O tratamento de segunda linha é instituído se os pacientes não forem responsivos ou se forem intolerantes à colestiramina. Recomenda-se rifampicina ou naltrexona.[14][15][62][63] A rifampicina pode causar disfunção hepatocelular e deve ser introduzida com cautela e com monitoramento da bioquímica hepática sérica. A deterioração da função hepática e a elevação de enzimas hepáticas séricas com o uso da rifampicina são indicações para sua descontinuação.[62][63][64] Alguns pacientes podem apresentar uma reação de abstinência de opiáceos após o início da naltrexona. A dose deve ser aumentada gradualmente.[15]
Inibidores seletivos de recaptação de serotonina (por exemplo, sertralina) podem ser usados no tratamento do prurido colestático, quando os pacientes não respondem aos tratamentos acima.[15]
Embora existam boas evidências de eficácia, outros medicamentos além da colestiramina ainda não foram licenciados para o tratamento do prurido colestático.
Há séries limitadas de dados dando suporte a abordagens físicas ao tratamento do prurido, incluindo sistema de recirculação absorvente molecular (MARS), plasmaférese ou drenagem nasobiliar em pacientes resistentes ao tratamento médico. O MARS é um sistema patenteado que pode ser usado em conjunto com sistemas de substituição renal para fornecer um elemento adicional de diálise de albumina. A teoria por trás de seu uso no prurido (também proposto para o uso na insuficiência hepática) é que o suposto pruritógeno na circulação seja a albumina ligada, que só pode ser removida usando o MARS para estabelecer um gradiente de albumina.

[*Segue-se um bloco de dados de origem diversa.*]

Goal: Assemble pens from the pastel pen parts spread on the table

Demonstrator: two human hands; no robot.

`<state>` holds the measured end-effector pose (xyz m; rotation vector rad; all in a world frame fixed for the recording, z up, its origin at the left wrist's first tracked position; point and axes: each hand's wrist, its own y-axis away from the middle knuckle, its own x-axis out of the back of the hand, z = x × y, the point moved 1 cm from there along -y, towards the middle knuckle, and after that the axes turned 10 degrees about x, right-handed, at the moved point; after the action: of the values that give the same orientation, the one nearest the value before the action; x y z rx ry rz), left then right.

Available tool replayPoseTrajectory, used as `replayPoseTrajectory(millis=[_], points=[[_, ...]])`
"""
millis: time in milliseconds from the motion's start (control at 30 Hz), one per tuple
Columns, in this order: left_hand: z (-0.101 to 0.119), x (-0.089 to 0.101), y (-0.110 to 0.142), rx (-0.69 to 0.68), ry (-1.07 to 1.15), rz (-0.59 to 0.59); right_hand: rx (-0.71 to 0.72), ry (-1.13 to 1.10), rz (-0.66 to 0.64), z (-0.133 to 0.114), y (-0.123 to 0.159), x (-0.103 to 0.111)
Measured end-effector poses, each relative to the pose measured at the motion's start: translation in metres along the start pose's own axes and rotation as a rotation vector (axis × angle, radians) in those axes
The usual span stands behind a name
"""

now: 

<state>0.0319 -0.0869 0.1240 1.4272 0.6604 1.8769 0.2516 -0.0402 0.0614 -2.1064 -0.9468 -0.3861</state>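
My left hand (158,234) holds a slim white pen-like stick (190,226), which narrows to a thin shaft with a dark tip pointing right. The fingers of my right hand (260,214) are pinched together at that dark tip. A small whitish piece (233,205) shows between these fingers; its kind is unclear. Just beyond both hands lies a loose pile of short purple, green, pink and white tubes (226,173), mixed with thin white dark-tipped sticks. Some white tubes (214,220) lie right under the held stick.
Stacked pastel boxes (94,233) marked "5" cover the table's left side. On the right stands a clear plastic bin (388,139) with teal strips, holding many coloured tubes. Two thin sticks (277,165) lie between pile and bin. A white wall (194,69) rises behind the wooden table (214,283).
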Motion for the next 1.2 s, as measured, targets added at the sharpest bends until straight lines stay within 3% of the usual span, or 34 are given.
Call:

Anti-histamínicos (por exemplo, hidroxizina, difenidramina) às vezes têm um efeito antipruriginoso inespecífico, que pode ser devido às suas propriedades sedativas, mas não são recomendados como terapia específica; eles são, no entanto, adjuvantes úteis para alguns.[15]
O transplante é um tratamento ocasionalmente indicado para o prurido colestático grave e resistente, se todos os outros tratamentos tiverem sido esgotados.[15][65]
Fadiga:
No momento, não há intervenções licenciadas para o manejo da fadiga na CBP.[14][15][66]Há relatos que associam a fadiga à perturbação do sono e à disfunção autonômica, sugerindo que é adequado fazer uma revisão das questões relacionadas ao estilo de vida e a medicamentos que agravam a anormalidade do sono ou a disfunção autonômica, bem como as modificações apropriadas.[41][42]Todos os outros tratamentos para a fadiga são experimentais. Pacientes com fadiga significativa podem se tornar socialmente isolados, o que causa a piora da sua qualidade de vida percebida. Minimizar isso é um elemento importante da estratégia de enfrentamento do paciente.
É importante identificar outros processos patológicos e terapias ligadas direta ou indiretamente à PBC, que podem estar contribuindo para a fadiga. Isso inclui outras condições autoimunes, como hipotireoidismo ou anemias autoimunes, e comorbidades, como diabetes tipo 2.[15]
Manejo de problemas associados
Osteoporose, síndrome de Sjögren e outras doenças autoimunes que estão associadas à CBP são manejadas como seriam na ausência de CBP. A osteoporose é uma complicação comum nos pacientes com CBP, embora o grau de aumento do risco não esteja claro.[14][15] A potencial má absorção de vitaminas lipossolúveis na colestase significa que, entre outras abordagens, deve ser considerada a suplementação de cálcio e vitamina D para a prevenção da osteoporose em todos os pacientes com colangite biliar primária, embora a base de evidências para dar suporte a isso seja limitada. Consulte Osteoporose e Síndrome de Sjögren’s.